2. Due to administrative error, the number of share units reported as acquired on February 4, 2026 was overstated by 1.909 shares. This amended Form 4 is being filed to correct the previously reported number.
3. These RSUs were awarded to the reporting person pursuant to the Issuer's Omnibus Incentive Plan and no price was paid by the reporting person for them.
Remarks:
Leslie A. Schunk, Attorney-in-Fact 02/06/2026
** Signature of Reporting Person Date
Reminder: Report on a separate line for each class of securities beneficially owned directly or indirectly.
* If the form is filed by more than one reporting person, see Instruction 4 (b)(v).
** Intentional misstatements or omissions of facts constitute Federal Criminal Violations See 18 U.S.C. 1001 and 15 U.S.C. 78ff(a).
Note: File three copies of this Form, one of which must be manually signed. If space is insufficient, see Instruction 6 for procedure.
Persons who respond to the collection of information contained in this form are not required to respond unless the form displays a currently valid OMB Number.

FAQ

What insider transaction did MGIC Investment Corp (MTG) disclose in this Form 4/A?

MGIC Investment Corp disclosed that a director received 5,075.188 restricted stock units of common stock on February 4, 2026. These RSUs were granted under the company’s Omnibus Incentive Plan, requiring no purchase price from the director.
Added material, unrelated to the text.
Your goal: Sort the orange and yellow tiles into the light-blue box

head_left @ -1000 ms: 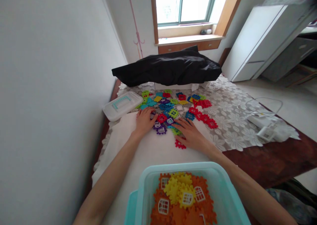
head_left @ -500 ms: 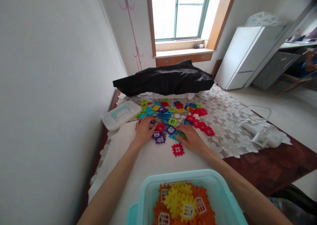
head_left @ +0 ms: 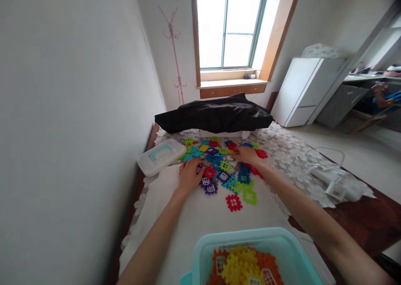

Why was this MGIC Investment Corp (MTG) Form 4/A filed as an amendment?

The Form 4/A was filed because an administrative error overstated the RSUs previously reported as acquired on February 4, 2026 by 1.909 share units. This amendment corrects the number of RSUs shown as acquired on that date.

When will the MGIC Investment Corp (MTG) director’s RSUs settle into shares?

The director’s restricted stock units will be settled in MGIC Investment Corp stock ten business days after February 1, 2027. However, this timing can be deferred if the director made a qualified election for a later distribution date.

How many MGIC Investment Corp (MTG) shares does the director beneficially own after this transaction?

Following the reported RSU award, the director beneficially owns 18,501.152 shares of MGIC Investment Corp common stock on a direct basis. This figure reflects the updated holdings after correcting the earlier overstated RSU acquisition.

Did the MGIC Investment Corp (MTG) director pay anything for these restricted stock units?

The director did not pay a purchase price for the restricted stock units. The RSUs were awarded pursuant to MGIC Investment Corp’s Omnibus Incentive Plan, meaning they were granted as equity compensation rather than bought in the market.

What type of security is involved in this MGIC Investment Corp (MTG) insider filing?

The filing involves restricted stock units that will settle in MGIC Investment Corp common stock. These RSUs represent a right to receive shares in the future, subject to the settlement schedule and any applicable distribution elections.